The Biden administration on Tuesday announced a new plan to prevent suicide, including safe storage of guns and best practices for gun sales, with a focus on those in the military and veterans.
The White House released a comprehensive military and veteran suicide prevention strategy, which will involve the Defense Department, Homeland Security Department and others working together to create a plan to address lethal means safety.
The government departments will develop messaging on lethal means education, training and program evaluation to educate the public through public service announcements, paid media, toolkits and maps for individuals to find a safe place to store guns in their homes.
The most common method of suicide is by firearm and two-thirds of all firearm deaths are suicides, according to the White House. The risk of death by suicide is tripled when a person has access to a gun.
In its plan, the White House stated the Justice Department would finalize a rule on clarifying gun dealers’ obligations to make available for purchase gun storage or safety devices. The rule was first proposed by the Bureau of Alcohol, Tobacco, Firearms and Explosives (ATF) in 2016.
Thirdly, the ATF plans to issue a best practices guide to all federal gun dealers about legal requirements as well as additional steps they are encouraged to take for safety. The bureau will recommend steps like using alarm and video surveillance systems in stores to prevent theft.
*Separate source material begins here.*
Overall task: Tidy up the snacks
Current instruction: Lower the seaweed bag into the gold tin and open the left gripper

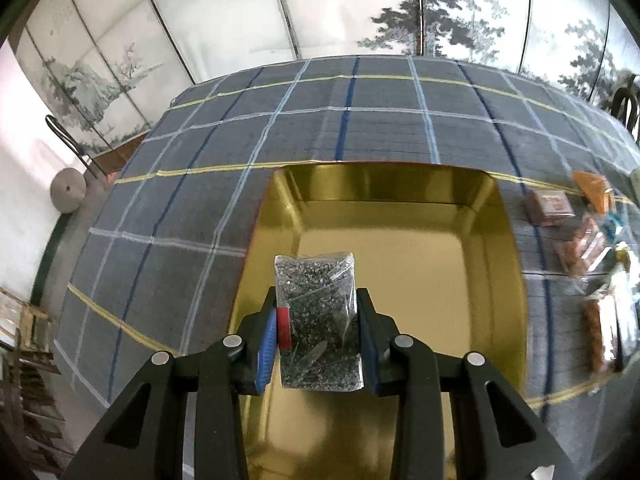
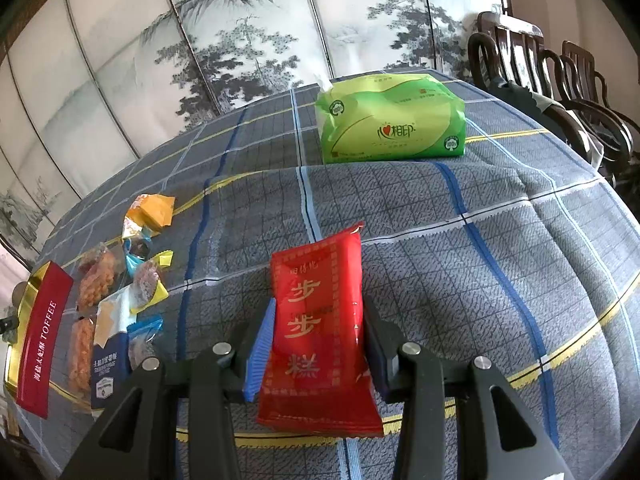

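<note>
My left gripper is shut on a clear packet of dark speckled snack and holds it above the inside of a gold tin. In the right wrist view the same tin shows its red side with the word TOFFEE at the far left. My right gripper is shut on a red snack packet with gold characters, held over the checked tablecloth. A heap of small wrapped snacks lies between the tin and the right gripper.
A green tissue pack stands at the back of the table. Dark wooden chairs line the right side. A painted folding screen stands behind the table. Loose snacks lie blurred to the right of the tin in the left wrist view.
</note>
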### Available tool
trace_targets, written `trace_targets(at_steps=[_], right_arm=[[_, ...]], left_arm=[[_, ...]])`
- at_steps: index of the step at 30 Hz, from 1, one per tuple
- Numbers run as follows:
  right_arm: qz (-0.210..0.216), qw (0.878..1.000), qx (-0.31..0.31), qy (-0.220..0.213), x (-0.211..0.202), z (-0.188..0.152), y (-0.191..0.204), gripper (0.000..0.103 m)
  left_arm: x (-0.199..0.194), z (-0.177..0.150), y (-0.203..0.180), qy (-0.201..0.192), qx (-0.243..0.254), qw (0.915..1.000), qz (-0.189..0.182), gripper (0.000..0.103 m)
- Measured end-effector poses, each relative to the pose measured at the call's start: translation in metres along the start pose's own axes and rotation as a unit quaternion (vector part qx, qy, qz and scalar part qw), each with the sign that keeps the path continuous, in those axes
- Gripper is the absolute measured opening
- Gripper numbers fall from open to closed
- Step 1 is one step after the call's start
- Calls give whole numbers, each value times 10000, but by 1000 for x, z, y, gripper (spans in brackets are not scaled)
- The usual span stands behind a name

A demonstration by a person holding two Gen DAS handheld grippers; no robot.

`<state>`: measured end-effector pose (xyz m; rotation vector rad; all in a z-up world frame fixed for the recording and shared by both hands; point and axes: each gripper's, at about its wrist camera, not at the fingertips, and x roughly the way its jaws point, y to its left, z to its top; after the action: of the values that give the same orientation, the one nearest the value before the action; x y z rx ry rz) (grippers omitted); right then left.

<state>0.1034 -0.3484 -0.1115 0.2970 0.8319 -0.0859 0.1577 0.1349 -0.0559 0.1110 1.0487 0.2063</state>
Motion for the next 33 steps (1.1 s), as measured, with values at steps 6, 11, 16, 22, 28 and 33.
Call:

The guide will include the Justice Department’s “zero-tolerance approach” that ATF will revoke the licenses of dealers who willfully transfer a gun to a prohibited person, don’t run a required background check, falsify records or commit other violations.
The three new steps build on the administration’s previous gun violence prevention actions, according to the White House, including the model extreme risk protection order legislation for states that the Justice Department issued earlier this year.
President Biden has continued to urge Congress to pass a national red flag law, which would allow police or family members to petition courts to temporarily remove firearms from people in crisis, according to the White House.
Biden has also encouraged Congress to pass legislation incentivizing states to pass their own versions of the red flag law.